WHAT THE TASK REQUIRES :: The material below is to be copied exactly from the line with "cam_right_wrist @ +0" up to and including the line with "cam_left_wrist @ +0", with nothing else kept and no pictures.

SUPPLIED INFORMATION ::
- - -
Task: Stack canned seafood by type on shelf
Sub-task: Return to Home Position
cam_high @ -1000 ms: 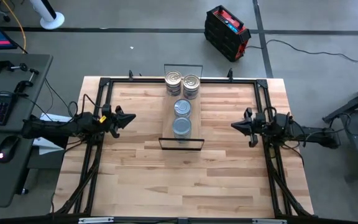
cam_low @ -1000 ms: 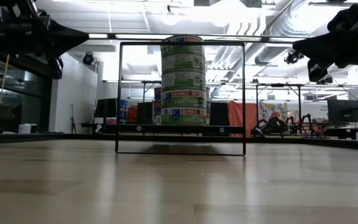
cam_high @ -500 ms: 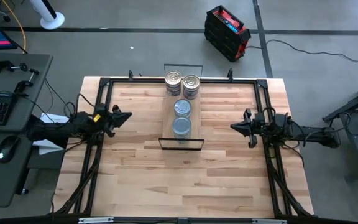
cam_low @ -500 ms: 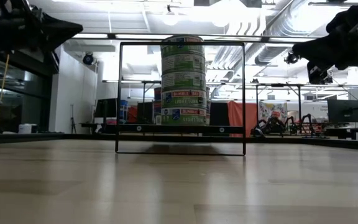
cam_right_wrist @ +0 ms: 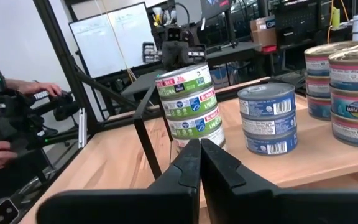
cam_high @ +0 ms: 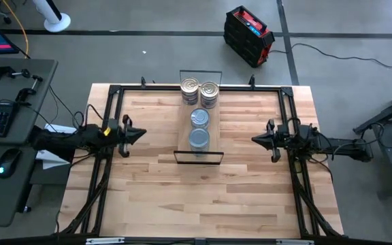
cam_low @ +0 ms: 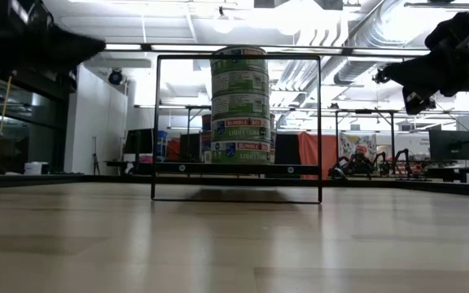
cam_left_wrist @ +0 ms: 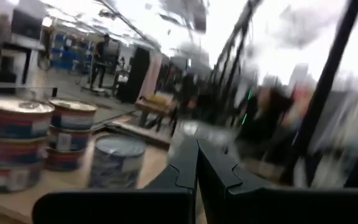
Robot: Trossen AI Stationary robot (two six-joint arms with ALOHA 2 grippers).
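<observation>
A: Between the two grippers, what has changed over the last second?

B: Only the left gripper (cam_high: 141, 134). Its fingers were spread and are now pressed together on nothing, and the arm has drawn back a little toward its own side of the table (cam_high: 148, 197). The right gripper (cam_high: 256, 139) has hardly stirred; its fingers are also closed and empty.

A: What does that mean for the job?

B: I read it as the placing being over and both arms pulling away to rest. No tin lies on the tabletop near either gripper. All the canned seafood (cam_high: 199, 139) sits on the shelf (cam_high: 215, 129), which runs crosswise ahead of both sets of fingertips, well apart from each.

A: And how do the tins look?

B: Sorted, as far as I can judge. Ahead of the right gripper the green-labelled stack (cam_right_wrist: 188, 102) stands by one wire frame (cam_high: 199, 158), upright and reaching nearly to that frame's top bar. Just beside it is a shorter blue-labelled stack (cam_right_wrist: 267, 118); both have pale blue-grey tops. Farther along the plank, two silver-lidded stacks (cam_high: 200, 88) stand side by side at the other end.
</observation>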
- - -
FINISHED TASK ::
cam_right_wrist @ +0 ms: 
cam_high @ +0 ms: 
cam_low @ +0 ms: 
cam_left_wrist @ +0 ms: 

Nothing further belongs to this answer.